In that set we would now like to know how frequently often our different advanced techniques
a) Can be applied (ie how frequently the required pattern will occur)
b) Will be successful in producing a reduction in the puzzle

Using these measures we can then establish where in our hierarchy of methods they should be placed.

At the moment I can't see much point in precisely determining the frequency of these methods being applicable to the general population. We already know we won't be needing them for the uninteresting puzzles. Whether we should gain by using them when they are unnecessary as "sledge hammers to crack nuts" is of relatively minor importance.

However I can see that the boundary between the interesting and non interesting puzzles won't be fixed, and will depend on where in the hierarchy of methods we start classing our methods as advanced.

I'm not making this as adversarial point, and I don’t intend to engage in point-scoring arguments. I simply want to explore how a statistical analysis approach can be used to most benefit.
David P Bird
2010 Supporter

Posts: 1040
Joined: 16 September 2008
Location: Middle England

### Re: The real distribution of minimal puzzles

Hi David,

The above recalled stats for the general population of minimal puzzles are not the end of the story.
I also provided detailed stats for the W rating (see the same references).
And I showed that including Subsets in the set of rules didn't change the stats significantly.

The fact that "non-interesting" puzzles are included in the above stats is not a problem.
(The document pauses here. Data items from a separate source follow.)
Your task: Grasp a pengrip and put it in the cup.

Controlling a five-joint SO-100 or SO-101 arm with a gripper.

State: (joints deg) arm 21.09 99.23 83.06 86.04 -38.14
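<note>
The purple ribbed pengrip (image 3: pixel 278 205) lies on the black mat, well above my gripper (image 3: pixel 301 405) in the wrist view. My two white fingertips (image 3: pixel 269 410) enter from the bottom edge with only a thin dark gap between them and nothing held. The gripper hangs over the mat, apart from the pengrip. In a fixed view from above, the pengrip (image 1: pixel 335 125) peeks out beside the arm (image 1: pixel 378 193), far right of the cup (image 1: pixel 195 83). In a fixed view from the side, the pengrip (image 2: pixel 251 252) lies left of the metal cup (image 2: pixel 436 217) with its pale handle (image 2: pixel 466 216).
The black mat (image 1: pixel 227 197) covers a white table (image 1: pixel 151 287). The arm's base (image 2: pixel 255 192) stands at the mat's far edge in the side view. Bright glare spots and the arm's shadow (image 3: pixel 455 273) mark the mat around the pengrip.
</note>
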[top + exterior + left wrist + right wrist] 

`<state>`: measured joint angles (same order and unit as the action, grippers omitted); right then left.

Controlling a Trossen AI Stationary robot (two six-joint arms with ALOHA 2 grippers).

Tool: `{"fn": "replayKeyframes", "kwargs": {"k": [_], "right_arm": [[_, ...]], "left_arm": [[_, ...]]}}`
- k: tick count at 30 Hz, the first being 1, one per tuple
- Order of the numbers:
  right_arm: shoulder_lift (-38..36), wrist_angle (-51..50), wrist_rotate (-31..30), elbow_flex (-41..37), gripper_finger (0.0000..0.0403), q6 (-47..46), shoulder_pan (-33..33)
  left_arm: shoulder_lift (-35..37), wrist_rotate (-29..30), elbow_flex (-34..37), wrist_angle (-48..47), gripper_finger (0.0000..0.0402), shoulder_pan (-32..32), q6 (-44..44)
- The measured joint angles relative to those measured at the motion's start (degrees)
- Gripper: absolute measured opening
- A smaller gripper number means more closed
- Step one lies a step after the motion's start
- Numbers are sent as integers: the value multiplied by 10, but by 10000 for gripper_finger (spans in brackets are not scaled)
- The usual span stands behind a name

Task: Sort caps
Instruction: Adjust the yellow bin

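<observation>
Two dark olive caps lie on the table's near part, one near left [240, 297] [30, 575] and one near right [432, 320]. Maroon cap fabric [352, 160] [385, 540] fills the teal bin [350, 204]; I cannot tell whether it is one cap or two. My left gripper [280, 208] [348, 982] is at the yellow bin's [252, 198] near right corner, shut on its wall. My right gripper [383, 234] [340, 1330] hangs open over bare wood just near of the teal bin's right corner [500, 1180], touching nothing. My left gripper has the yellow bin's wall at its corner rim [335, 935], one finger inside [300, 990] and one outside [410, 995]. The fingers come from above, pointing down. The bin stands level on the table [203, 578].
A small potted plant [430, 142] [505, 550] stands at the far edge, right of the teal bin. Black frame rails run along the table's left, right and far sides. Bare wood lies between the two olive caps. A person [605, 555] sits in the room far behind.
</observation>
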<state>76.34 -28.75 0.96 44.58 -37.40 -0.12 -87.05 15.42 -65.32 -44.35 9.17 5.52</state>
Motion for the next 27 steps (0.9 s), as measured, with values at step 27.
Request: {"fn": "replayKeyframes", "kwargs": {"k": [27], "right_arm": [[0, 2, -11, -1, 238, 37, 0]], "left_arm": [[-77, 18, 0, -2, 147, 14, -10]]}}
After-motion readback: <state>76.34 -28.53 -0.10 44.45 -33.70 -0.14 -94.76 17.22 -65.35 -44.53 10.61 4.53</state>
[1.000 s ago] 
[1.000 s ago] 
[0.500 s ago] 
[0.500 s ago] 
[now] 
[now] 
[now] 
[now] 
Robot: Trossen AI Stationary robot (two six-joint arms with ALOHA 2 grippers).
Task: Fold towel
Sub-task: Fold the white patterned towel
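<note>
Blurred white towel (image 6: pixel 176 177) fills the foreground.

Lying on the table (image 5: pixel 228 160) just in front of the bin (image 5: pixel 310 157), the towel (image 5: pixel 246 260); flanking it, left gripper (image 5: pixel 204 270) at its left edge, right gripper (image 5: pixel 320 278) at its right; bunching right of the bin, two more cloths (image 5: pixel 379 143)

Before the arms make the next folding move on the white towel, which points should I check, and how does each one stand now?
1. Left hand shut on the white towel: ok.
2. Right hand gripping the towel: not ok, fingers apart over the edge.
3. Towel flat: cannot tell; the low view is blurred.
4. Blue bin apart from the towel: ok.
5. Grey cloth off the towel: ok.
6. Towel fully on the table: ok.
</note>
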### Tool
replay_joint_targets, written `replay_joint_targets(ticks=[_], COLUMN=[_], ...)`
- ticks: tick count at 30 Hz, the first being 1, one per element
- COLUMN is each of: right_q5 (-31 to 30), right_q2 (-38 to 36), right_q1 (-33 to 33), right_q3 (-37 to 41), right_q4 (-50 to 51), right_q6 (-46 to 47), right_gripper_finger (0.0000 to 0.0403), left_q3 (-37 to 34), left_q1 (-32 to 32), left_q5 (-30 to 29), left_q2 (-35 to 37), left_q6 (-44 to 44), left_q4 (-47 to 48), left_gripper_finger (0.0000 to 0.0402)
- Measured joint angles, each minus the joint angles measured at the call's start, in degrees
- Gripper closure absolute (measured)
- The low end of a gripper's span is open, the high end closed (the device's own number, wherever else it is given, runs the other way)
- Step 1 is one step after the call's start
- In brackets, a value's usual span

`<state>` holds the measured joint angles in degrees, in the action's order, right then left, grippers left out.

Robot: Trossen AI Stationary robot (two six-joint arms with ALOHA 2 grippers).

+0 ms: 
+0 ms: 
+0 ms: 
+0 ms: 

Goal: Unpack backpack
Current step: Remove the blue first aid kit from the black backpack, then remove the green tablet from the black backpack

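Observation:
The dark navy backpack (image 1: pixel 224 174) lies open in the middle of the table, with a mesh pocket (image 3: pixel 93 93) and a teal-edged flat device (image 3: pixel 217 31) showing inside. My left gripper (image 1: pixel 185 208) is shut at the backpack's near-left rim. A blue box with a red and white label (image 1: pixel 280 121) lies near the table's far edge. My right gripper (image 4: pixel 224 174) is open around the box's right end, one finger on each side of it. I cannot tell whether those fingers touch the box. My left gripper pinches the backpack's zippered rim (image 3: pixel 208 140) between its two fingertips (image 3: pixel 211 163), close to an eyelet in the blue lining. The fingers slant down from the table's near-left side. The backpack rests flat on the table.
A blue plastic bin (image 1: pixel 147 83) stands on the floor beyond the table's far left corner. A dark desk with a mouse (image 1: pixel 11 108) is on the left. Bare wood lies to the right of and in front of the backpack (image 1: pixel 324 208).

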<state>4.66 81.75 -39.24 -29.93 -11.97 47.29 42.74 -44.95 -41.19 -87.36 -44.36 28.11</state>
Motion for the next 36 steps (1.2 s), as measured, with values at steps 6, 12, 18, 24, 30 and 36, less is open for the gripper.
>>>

Depending on where you put the boundary, it could be easy to produce stats for the remaining "interesting" ones (e.g. if you discard only the puzzles solvable by Singles and Whips[1]). The only question is where you put the boundary.

I plainly agree with what you say: estimating the practical usefulness of a rule depends on where we put it in a hierarchy of rules. This would undoubtedly become very controversial as soon as we go beyond the following rules:
- Singles
- Whips[1], i.e. basic interactions

If such discussions should ever occur, I'd prefer to have them in another thread; they would clearly be OOT here.
denis_berthier
2010 Supporter

Posts: 1262
Joined: 19 June 2007
Location: Paris

### The "dead clues" bias in puzzle generation process

One of the side effects of the puzzle minimization algorithms discussed here is the possibility to generate all puzzles for a subgrid or even (theoretically) for entire solution grid.
The algorithm works on a fixed grid and accepts a set of forced non-givens. If the non-givens are empty, then the entire grid is enumerated. For non-empty non-givens the givens are minimized so that all minimal puzzles are generated.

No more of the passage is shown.